§ **What the exercise asks**: Only the count should appear in your answer: how many lines of the data below contain the word "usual"?

§ **Records shown**:
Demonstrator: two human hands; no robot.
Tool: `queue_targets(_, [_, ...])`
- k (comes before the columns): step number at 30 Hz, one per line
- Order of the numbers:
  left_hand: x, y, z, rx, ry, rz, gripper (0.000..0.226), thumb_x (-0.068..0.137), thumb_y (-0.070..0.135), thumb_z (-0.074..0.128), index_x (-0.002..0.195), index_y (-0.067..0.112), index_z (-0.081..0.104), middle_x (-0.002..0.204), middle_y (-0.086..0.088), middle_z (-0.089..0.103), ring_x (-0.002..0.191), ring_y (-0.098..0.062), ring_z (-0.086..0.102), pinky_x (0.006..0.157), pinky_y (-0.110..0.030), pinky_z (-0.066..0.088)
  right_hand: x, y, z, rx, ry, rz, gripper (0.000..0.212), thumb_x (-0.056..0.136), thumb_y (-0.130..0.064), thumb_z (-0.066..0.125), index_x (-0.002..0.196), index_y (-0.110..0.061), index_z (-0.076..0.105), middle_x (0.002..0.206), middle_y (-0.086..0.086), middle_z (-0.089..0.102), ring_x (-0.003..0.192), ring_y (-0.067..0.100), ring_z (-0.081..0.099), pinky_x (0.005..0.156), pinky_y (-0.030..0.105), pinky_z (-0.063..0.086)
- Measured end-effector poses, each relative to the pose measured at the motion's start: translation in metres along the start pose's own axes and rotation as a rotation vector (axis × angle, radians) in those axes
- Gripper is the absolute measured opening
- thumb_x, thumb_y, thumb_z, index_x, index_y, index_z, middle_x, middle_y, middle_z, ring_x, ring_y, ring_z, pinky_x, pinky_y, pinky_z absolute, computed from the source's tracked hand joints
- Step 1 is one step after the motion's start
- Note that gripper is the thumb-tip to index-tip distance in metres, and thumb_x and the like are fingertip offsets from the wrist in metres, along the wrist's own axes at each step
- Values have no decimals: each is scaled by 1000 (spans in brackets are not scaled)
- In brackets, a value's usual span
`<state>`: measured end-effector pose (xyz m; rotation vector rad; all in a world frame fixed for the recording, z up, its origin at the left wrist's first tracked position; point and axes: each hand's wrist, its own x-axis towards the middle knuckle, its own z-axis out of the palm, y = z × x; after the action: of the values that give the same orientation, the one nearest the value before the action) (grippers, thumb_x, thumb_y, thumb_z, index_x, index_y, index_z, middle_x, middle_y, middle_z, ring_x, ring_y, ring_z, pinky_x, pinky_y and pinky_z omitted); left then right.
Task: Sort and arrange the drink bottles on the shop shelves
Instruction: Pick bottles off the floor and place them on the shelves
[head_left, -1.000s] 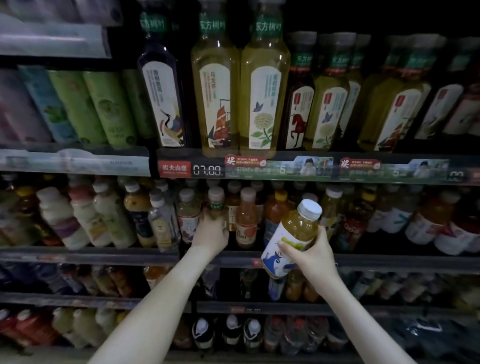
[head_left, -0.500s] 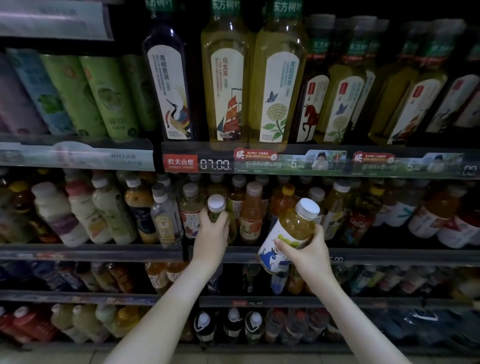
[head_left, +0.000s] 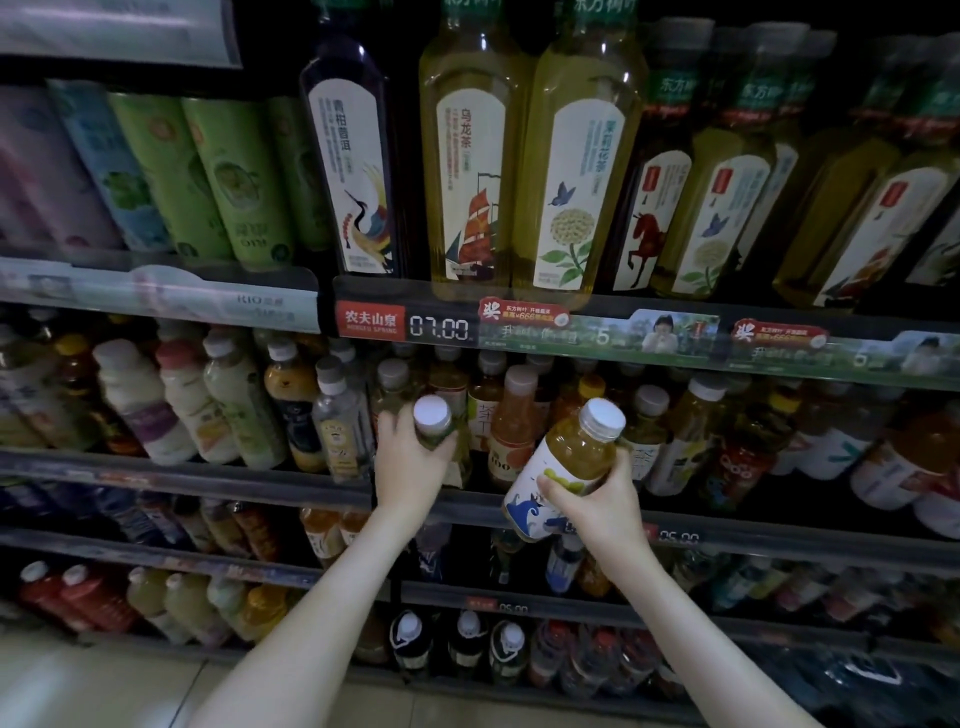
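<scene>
Head view first: the left hand (head_left: 410, 470) is up at the middle shelf with its fingers curled round the shoulder of a small white-capped bottle of pale green drink (head_left: 435, 435) at the front of a crowded row. The hand hides the base, so I cannot tell whether the bottle is standing or lifted. Just to the right, the right hand (head_left: 597, 501) wraps the lower body of a plastic bottle of amber-yellow juice with a white screw cap and a white-and-blue label (head_left: 569, 465). That one is clear of the shelf, held in the air in front of it, tilted with its cap up and to the right. Between the two hands stands an orange drink bottle with a pale pink cap (head_left: 511, 434). It looks like a swap or a slot-in. The left hand would need to shift its bottle and open a gap, and then the right would bring its bottle upright and set it in, label forward, without knocking the tightly packed neighbours. Under the row runs the dark metal shelf rail (head_left: 208, 470), and above it a price strip with a red tag (head_left: 370, 319). Tall yellow-green tea bottles (head_left: 470, 156) and green cans (head_left: 234, 182) sit overhead, with more rows below and pale floor (head_left: 78, 680) at the bottom. The light is dim.
</scene>
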<state>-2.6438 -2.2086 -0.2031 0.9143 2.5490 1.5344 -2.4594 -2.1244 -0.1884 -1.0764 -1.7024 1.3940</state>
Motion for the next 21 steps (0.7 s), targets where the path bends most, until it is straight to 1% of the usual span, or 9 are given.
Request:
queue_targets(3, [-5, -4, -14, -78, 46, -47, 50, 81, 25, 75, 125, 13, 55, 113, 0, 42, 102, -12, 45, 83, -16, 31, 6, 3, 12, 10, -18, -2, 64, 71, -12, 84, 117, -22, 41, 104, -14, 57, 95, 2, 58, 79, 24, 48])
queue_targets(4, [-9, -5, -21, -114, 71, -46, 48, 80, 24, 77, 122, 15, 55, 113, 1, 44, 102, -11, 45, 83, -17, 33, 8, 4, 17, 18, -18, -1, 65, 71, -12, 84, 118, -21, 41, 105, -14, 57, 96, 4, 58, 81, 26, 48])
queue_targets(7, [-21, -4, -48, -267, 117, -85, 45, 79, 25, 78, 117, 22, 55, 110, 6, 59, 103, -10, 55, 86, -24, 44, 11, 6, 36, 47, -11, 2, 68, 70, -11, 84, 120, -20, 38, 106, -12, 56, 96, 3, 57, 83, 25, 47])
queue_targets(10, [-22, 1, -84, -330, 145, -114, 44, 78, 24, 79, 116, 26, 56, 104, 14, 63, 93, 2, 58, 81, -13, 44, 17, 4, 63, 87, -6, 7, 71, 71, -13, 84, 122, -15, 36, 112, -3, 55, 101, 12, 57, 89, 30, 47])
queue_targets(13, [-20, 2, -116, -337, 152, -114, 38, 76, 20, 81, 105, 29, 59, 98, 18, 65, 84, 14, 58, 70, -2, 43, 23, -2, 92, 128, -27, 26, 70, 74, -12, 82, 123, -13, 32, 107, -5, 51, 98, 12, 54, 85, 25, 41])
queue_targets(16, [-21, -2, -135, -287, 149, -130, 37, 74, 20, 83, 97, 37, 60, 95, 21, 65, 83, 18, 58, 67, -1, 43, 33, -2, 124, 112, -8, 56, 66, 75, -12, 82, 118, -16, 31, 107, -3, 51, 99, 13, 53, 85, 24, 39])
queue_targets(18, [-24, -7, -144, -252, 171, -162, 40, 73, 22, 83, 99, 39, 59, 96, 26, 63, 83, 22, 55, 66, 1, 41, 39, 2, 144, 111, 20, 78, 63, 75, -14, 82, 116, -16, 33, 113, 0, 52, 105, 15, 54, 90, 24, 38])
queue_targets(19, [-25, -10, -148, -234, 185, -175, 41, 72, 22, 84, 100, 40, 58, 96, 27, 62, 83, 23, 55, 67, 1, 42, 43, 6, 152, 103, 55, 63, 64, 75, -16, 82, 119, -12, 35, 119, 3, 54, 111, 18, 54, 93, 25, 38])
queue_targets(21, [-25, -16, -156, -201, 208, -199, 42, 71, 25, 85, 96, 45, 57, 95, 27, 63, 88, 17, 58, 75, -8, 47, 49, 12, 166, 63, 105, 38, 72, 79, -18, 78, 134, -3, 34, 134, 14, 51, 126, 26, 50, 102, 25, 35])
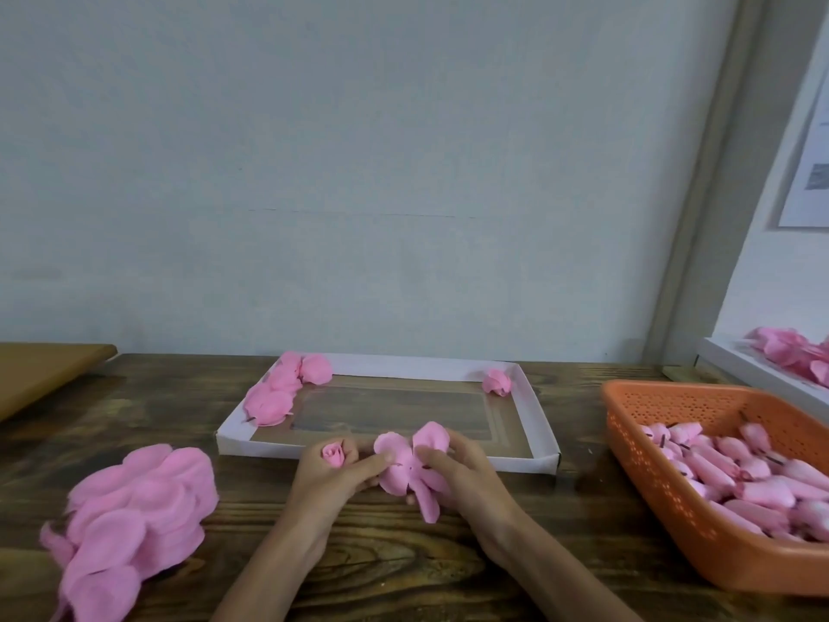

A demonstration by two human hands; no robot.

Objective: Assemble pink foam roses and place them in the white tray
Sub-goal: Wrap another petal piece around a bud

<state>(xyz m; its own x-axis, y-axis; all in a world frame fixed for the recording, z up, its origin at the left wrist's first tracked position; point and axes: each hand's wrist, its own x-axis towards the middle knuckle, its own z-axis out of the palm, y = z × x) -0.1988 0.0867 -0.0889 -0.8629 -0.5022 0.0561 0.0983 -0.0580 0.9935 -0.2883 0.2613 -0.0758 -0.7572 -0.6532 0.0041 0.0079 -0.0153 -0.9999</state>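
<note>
Your left hand point(329, 475) curls its fingers round a small pink rose bud point(333, 455), and its thumb presses on a pink petal piece point(403, 469). Your right hand point(466, 475) pinches the same petal piece from the other side. The piece sits between your two hands, over the wooden table point(403, 572).

The white tray point(536, 410) lies just past your hands, with its low front wall nearest your fingers. A bunch of pink roses point(280, 390) sits in the tray's back corner, past your left hand. One more rose point(497, 382) sits alone in the back corner past your right hand.

A big pile of loose petals point(134, 527) lies to the left of your left hand. An orange basket point(646, 482) full of pink buds point(744, 478) stands well to the right of your right hand. Past the basket, a second tray point(735, 365) holds more pink pieces. A brown board point(40, 374) lies far off to the left. A sheet of paper point(807, 172) hangs on the wall up to the right, and its print is too blurred to read.
</note>
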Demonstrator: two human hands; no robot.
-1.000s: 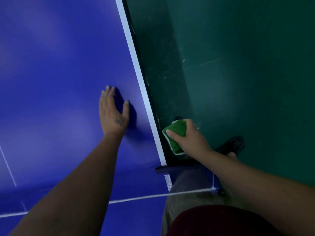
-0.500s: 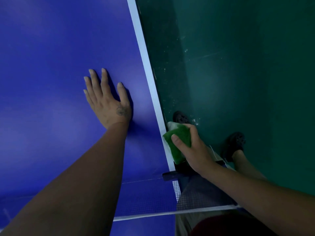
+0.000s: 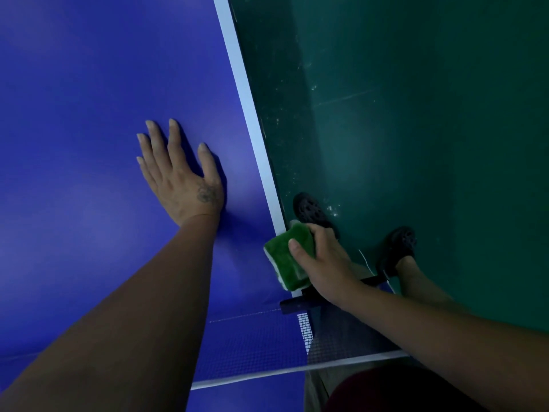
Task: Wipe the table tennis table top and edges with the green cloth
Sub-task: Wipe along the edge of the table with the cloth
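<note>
Blue surface [image 3: 89, 84] filled the left; the left hand [image 3: 181, 176] lay flat on it, fingers straight. Right hand [image 3: 323, 263] gripped the green cloth [image 3: 285, 260] against the white right edge [image 3: 252, 114], near the net [image 3: 267, 343].

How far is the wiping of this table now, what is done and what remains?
Done: nothing provable; the blue top shows no wipe marks. In hand: the right hand grips the green cloth on the white side edge, beside the net clamp, while the left hand rests flat on the top. Left: the edge stretching away ahead.
</note>
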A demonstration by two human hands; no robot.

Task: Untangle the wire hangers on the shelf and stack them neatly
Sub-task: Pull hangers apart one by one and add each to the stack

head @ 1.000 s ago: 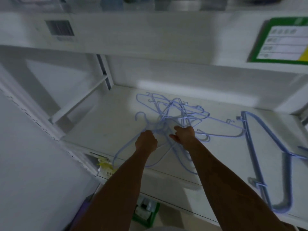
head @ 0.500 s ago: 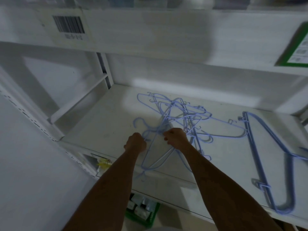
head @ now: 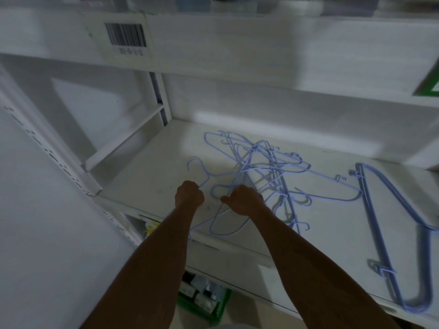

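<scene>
From the head camera, a white shelf (head: 152,176) runs across the frame under a deeper upper shelf that carries a barcode label (head: 125,35) on its front edge. A tangle of pale blue wire hangers (head: 259,167) lies near the middle of the shelf, hooks and shoulders crossing one another at many angles. The left hand (head: 189,194) is curled into a fist at the near left edge of the tangle, closed around a single hanger (head: 198,168) whose hook points away to the left. The right hand (head: 242,200) is just beside it, fingers folded around wires at the front of the tangle; which hanger it grips cannot be told. A loop of wire (head: 225,230) reaches out over the shelf's front lip between the two forearms. Well apart to the right, a neat stack of hangers (head: 380,210) lies flat on the shelf. Below the shelf, a green bin (head: 218,312) with small packages shows between the arms.
</scene>
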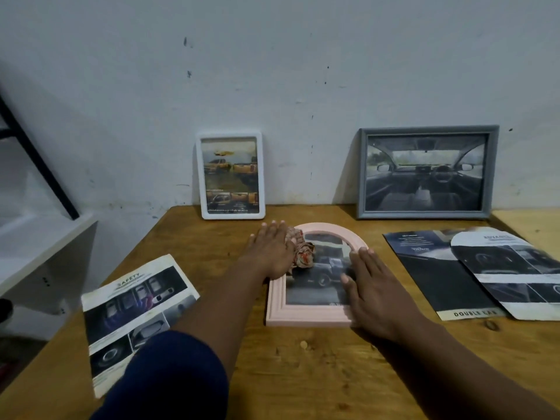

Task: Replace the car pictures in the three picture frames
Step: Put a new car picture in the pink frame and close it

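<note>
the left grip (pixel 272 253) lies flat, fingers straight and together, palm down over a crumpled paper (pixel 304 254) at the upper left of the pink arched frame (pixel 306 316). the right grip (pixel 371 286) is also flat and holds nothing, pressing on the frame's right side over the car picture (pixel 321 274). both forearms reach forward, the left in a dark blue sleeve (pixel 169 377). the pink frame lies face up on the desk (pixel 303 374). a safety sheet (pixel 136 310) lies to its left and a dark brochure (pixel 430 277) under an arched cut-out (pixel 515 268) to its right. a white frame (pixel 233 214) and a grey frame (pixel 424 213) lean on the wall (pixel 272 71).
</note>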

§ **Solved problem**: 2